1940-1949: IN THE SHADOW OF WAR


Midwest isolated from Nazi atrocities


By ANDREW JAROSH of The News-Sentinel

While his wife gave piano lessons to make ends meet, Fort Wayne merchant Jacob Schwartz spent his hard-earned money helping six Jewish families escape the Nazis and find lives of hope and opportunity in America.

But why, when the families Schwartz helped with lodging and jobs moved elsewhere with nary a letter or note of gratitude? But why, when he was never recognized or honored for his efforts?

"It had to be done" was his response, said his daughter, Fort Wayne native Leah Schwartz Tourkow.

In Fort Wayne, Jacob Schwartz's relief efforts came at a time when the local Jewish community was caught largely unaware of the magnitude of the horror that became known as the Holocaust. While Nazi Germany was systematically murdering Jews and others it considered subhuman in extermination camps such as Auschwitz, Treblinka and Dachau, Fort Wayne's Midwestern isolation left many local Jews unaware of the atrocities.

Tourkow, a student at South Side High School at the time, became aware of the persecution of the Jews in Europe through her father's involvement with refugees, not because the topic was widely talked about in Fort Wayne.

In high school, she said, the subject wasn't discussed at all. Tourkow even had a friend whose mother removed pages from newspapers with stories about the death camps to shield her daughter from the unpleasant news.

Frances Kaye Shine, another Fort Wayne native, said life in Fort Wayne during World War II also insulated her from knowing much about the atrocities by Nazis against Jews.

"I was at that stage (where) my thoughts weren't going in that direction," she said. While her husband was in the Army infantry, Shine was back in Fort Wayne expecting a child. As a local Red Cross volunteer, Shine was involved with the war effort by helping with knitting and transportation. But she was still relatively oblivious to the Holocaust until the death camps were liberated at the end of the war.

"I knew things were bad," she said. "I just didn't know how bad they were for the Jewish people."

The bleak situation for Jews was exacerbated by U.S. policy that made it difficult for immigrants to reach our shores. Instead, America put up a bureaucratic maze that prevented all but a few Jewish refugees from entering the country. As early as 1940, the State Department outlined ways consulates could indefinitely postpone the granting of visas. It led to immigration being cut to 25 percent of quota.

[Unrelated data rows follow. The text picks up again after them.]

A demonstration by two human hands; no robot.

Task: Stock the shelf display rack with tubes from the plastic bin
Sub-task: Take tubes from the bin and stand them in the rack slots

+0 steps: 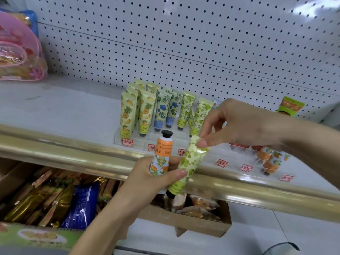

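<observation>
My left hand (147, 179) grips two tubes in front of the shelf edge: an orange tube (161, 155) standing cap up and a green tube (185, 166) lying slanted, cap down. My right hand (237, 124) pinches the flat top end of the green tube. Just behind them on the shelf is the clear display rack (147, 139). Yellow pineapple tubes (127, 115), blue flower tubes (161, 111) and green tubes (185, 109) stand cap down in its left rows. A few orange tubes (270, 161) lie in its right end. No plastic bin is in view.
A white pegboard (184, 43) backs the shelf. The gold shelf rail (73, 150) runs across the front. Pink packaged goods (20, 52) sit at the far left, a green-orange packet (289, 105) at the back right. Cardboard boxes of snack packs (55, 197) fill the lower level.
</observation>
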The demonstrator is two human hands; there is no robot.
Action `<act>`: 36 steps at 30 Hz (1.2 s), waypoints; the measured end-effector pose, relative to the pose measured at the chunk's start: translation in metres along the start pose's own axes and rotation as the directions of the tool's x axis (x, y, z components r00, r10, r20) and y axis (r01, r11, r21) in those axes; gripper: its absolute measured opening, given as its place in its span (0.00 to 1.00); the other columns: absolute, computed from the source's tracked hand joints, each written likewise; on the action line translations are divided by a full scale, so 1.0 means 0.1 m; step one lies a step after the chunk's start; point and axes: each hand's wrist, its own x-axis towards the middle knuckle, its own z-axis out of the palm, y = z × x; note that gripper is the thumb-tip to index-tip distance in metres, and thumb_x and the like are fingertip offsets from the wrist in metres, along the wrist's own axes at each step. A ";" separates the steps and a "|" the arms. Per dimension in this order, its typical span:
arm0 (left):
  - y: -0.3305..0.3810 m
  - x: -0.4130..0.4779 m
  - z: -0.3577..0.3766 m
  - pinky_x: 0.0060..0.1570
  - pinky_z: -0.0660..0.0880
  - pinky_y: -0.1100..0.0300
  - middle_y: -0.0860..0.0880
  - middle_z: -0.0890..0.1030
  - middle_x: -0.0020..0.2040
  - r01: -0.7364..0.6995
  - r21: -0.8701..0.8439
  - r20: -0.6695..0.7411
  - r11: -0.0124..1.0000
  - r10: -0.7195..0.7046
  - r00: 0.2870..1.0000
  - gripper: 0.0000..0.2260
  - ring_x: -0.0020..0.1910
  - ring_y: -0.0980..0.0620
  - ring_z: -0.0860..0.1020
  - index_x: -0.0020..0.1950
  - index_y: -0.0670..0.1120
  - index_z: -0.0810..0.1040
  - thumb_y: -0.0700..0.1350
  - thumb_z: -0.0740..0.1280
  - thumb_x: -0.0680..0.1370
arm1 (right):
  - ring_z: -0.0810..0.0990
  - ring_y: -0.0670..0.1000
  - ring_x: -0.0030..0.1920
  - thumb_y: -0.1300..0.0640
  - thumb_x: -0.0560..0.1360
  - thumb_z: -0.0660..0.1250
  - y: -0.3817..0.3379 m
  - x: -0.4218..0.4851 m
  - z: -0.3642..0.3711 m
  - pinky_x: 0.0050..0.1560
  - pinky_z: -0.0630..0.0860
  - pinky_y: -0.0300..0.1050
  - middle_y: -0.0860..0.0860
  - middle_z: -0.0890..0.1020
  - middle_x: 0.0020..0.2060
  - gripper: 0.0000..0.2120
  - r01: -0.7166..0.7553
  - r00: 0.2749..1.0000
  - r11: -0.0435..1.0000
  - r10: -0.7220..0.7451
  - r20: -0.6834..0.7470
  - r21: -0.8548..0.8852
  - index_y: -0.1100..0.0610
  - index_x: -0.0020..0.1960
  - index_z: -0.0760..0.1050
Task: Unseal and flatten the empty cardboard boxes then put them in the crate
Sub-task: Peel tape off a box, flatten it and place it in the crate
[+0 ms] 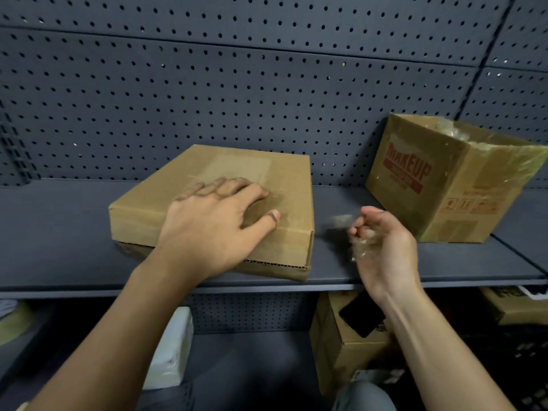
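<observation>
While the grey shelf carries both cartons, the flat box lies at its centre and the taller printed box (top open) stands at three o'clock. The left hand presses flat, fingers spread, on the flat box. The right hand curls around crumpled clear tape.

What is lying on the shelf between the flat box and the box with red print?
In the head view, only the right hand, clutching crumpled clear tape, hangs between the flat box and the printed box; the shelf there looks bare.
</observation>
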 end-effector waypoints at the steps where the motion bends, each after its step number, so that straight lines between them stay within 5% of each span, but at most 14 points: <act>1: 0.01 0.00 0.00 0.69 0.62 0.55 0.63 0.69 0.72 0.001 0.003 -0.004 1.000 -0.001 1.000 0.29 0.70 0.56 0.67 0.70 0.63 0.66 0.69 0.42 0.74 | 0.75 0.49 0.33 0.64 0.77 0.60 -0.02 0.00 -0.01 0.36 0.73 0.41 0.51 0.75 0.32 0.06 -0.034 0.999 0.999 0.035 0.042 -0.019 0.58 0.46 0.76; 6: 0.04 0.00 -0.01 0.69 0.62 0.56 0.62 0.70 0.71 0.006 0.025 -0.010 1.000 -0.006 1.000 0.30 0.70 0.55 0.68 0.70 0.62 0.67 0.69 0.42 0.75 | 0.72 0.51 0.36 0.59 0.64 0.60 -0.06 -0.06 -0.01 0.42 0.68 0.45 0.53 0.71 0.34 0.14 -0.179 0.951 0.982 0.157 0.265 0.062 0.59 0.49 0.72; 11: 0.05 -0.01 0.00 0.70 0.61 0.54 0.61 0.70 0.72 0.001 0.034 0.005 0.999 -0.001 1.000 0.30 0.70 0.55 0.69 0.71 0.62 0.67 0.69 0.42 0.75 | 0.72 0.50 0.40 0.61 0.67 0.57 -0.08 -0.04 -0.01 0.48 0.68 0.44 0.53 0.73 0.38 0.19 -0.158 0.935 0.978 0.106 0.337 0.133 0.60 0.57 0.73; 15: 0.11 0.00 -0.01 0.69 0.63 0.54 0.61 0.71 0.71 0.012 0.046 -0.020 0.999 -0.011 1.000 0.29 0.70 0.54 0.69 0.70 0.61 0.69 0.68 0.42 0.75 | 0.73 0.50 0.41 0.65 0.77 0.56 -0.05 -0.06 0.05 0.47 0.68 0.44 0.51 0.75 0.36 0.12 0.000 0.944 0.994 0.035 0.327 -0.108 0.56 0.56 0.74; 19: 0.16 0.00 0.00 0.68 0.66 0.53 0.59 0.74 0.69 0.029 0.037 -0.047 0.999 -0.027 0.999 0.31 0.69 0.53 0.72 0.69 0.61 0.72 0.69 0.42 0.75 | 0.79 0.56 0.54 0.64 0.83 0.56 0.00 -0.06 0.06 0.60 0.72 0.54 0.51 0.75 0.43 0.10 0.125 0.929 0.971 -0.043 0.366 -0.202 0.53 0.57 0.73; 22: 0.21 0.02 0.00 0.70 0.62 0.54 0.59 0.72 0.72 0.046 0.036 -0.014 0.998 -0.046 0.999 0.31 0.72 0.53 0.69 0.71 0.61 0.69 0.69 0.41 0.75 | 0.80 0.48 0.54 0.58 0.82 0.62 0.00 -0.06 0.00 0.58 0.75 0.48 0.47 0.77 0.50 0.13 0.392 0.886 0.815 -0.208 0.415 -0.426 0.46 0.64 0.72; 24: 0.25 0.03 0.01 0.71 0.61 0.54 0.58 0.70 0.74 0.048 0.045 0.000 0.998 -0.048 0.999 0.33 0.73 0.52 0.67 0.73 0.61 0.67 0.69 0.40 0.75 | 0.79 0.43 0.54 0.55 0.80 0.67 -0.05 -0.08 0.00 0.55 0.76 0.41 0.48 0.78 0.54 0.18 0.487 0.861 0.714 -0.297 0.413 -0.503 0.43 0.68 0.70; 29: 0.39 0.07 0.00 0.69 0.63 0.53 0.55 0.70 0.73 0.055 0.041 0.006 0.998 -0.056 0.998 0.37 0.74 0.50 0.66 0.74 0.61 0.65 0.72 0.35 0.73 | 0.79 0.44 0.40 0.58 0.75 0.72 -0.25 -0.08 0.02 0.39 0.77 0.38 0.51 0.82 0.44 0.14 0.535 0.844 0.685 -0.401 0.357 -0.494 0.53 0.60 0.78; 33: 0.51 0.11 -0.03 0.70 0.63 0.51 0.54 0.64 0.78 0.061 -0.005 0.048 0.998 -0.061 0.997 0.35 0.76 0.47 0.62 0.76 0.61 0.61 0.74 0.37 0.76 | 0.78 0.47 0.41 0.53 0.78 0.68 -0.50 -0.07 -0.02 0.43 0.77 0.42 0.52 0.84 0.41 0.13 0.489 0.872 0.711 -0.395 0.287 -0.505 0.60 0.57 0.81; 36: 0.59 0.14 -0.06 0.69 0.64 0.50 0.55 0.62 0.78 0.045 -0.068 0.080 0.997 -0.039 0.996 0.29 0.76 0.46 0.62 0.77 0.62 0.60 0.71 0.46 0.78 | 0.81 0.51 0.53 0.53 0.78 0.66 -0.70 -0.04 -0.04 0.57 0.78 0.46 0.50 0.84 0.53 0.17 0.425 0.905 0.729 -0.347 0.245 -0.537 0.54 0.66 0.78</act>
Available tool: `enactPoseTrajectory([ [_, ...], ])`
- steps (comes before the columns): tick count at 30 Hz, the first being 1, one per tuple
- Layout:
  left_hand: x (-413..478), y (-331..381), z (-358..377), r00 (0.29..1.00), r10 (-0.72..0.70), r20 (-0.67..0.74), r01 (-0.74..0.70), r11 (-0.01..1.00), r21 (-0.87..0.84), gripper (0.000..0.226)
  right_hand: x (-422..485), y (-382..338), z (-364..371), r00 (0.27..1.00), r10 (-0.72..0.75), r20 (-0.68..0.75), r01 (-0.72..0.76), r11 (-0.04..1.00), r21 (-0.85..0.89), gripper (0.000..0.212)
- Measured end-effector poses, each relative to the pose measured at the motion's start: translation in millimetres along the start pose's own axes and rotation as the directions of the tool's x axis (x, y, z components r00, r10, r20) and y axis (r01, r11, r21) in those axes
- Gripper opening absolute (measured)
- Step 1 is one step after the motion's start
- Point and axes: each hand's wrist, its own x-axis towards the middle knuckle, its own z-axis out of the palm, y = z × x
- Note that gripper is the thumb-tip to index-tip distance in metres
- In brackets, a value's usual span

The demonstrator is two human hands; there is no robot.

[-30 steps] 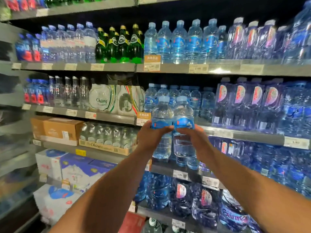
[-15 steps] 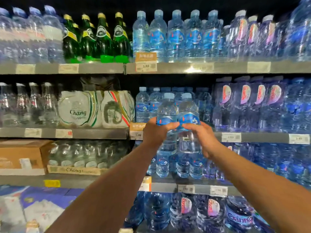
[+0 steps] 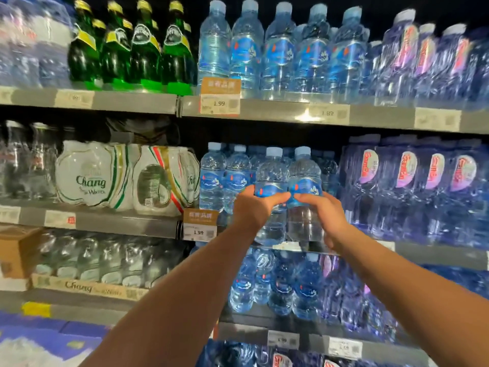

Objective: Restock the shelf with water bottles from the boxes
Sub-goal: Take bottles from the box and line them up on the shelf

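Your left hand is wrapped around the left water bottle, fingers curled across the lower edge of its blue label, and your right hand grips the right water bottle the same way. The two bottles stand upright and side by side, their sides touching, and your fingertips nearly meet between them. You hold them at the front of the middle shelf, with their bases right at its grey front lip; you cannot tell from this angle whether they rest on it or hang just above. Just to their left on that shelf stands a row of matching blue-labelled bottles, and to their right is a block of bottles with pink labels. An orange price tag is clipped to the shelf edge near your left wrist. Further left on this level sit wrapped Chang water packs. On the shelf above, green glass bottles stand beside a line of larger blue-labelled bottles. Below your forearms, more small water bottles fill the next shelf down, and a cardboard box sits at the far left.
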Motion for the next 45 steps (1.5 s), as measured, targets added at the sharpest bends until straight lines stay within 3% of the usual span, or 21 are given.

It wasn't until 1944, a year before the war's end, that the U.S. government established the War Refugee Board to help organize European evacuation efforts. While the War Refugee Board helped save as many as 200,000 Jews, millions of other Jews were murdered as Allied nations procrastinated in the early stages of the war.

Tourkow said her father was able to get refugees to Fort Wayne because he met the stringent criteria for immigration to America. For example, he had to guarantee to provide immigrant families with a certain amount of money and a job for as long as five years "so people wouldn't be dependent on the government."

Jacob Schwartz was able to help six refugee families over a period of 1 years because of the store he owned, the Michigan Furniture Co., at 1315-17 Calhoun St. Leah Tourkow said her father used the store "as a start up" where immigrants could work and get acclimated to American life before moving on.

Ultimately, the personal involvement of Jews such as her father proved to be an effective way to help refugees, Tourkow said.

"We as a Jewish culture take care of one another," she said. "We had no country. Who was going to take care of them but us?"

Josephine Rothberg, meanwhile, speaks with a bit of guilt in her voice when she talks about life in Fort Wayne during the war and her relative lack of knowledge — and response — to the plight of Jews in Europe.

"I'd like to find a great defense for myself," said the South Side High School graduate, "but living in Fort Wayne isolates you from it."

Rothberg, who moved to Fort Wayne in 1923 as a 9-year-old, had her second child during the war years. Her husband was in the military; she moved around a lot to be with him when they weren't in Fort Wayne.

She remembers the occasional synagogue sermon about the persecution of Jews in Germany.

"But for Jews, it wasn't unusual" to be persecuted in Germany, Russia or other European countries, so the significance of what was happening to her people was mostly lost on Rothberg. To this day, she said American Jews ask themselves, "where were we and what did we know?"

She also remembers talk about letter-writing campaigns to defeat limits on the immigration of German Jews, Rothberg said.

But it was not until the end of the war, when firsthand accounts of the death camps, gas chambers, mass graves and crematoriums made headlines, did Rothberg grasp the magnitude of the Holocaust.

As the unspeakable horrors of the Holocaust became evident, Rothberg said it also changed her opposition to Zionism. Many European Jews who settled in America considered themselves assimilated to American culture and life. Zionism, however, drew attention to the apparent inability by Jews to assimilate in foreign countries, hence the need for their own nation in Palestine, she said.

News of the death camps called attention to the fact "maybe we hadn't made it" after all, she said. As a result, Rothberg become more active in Jewish affairs, and to this day donates to organizations that teach tolerance.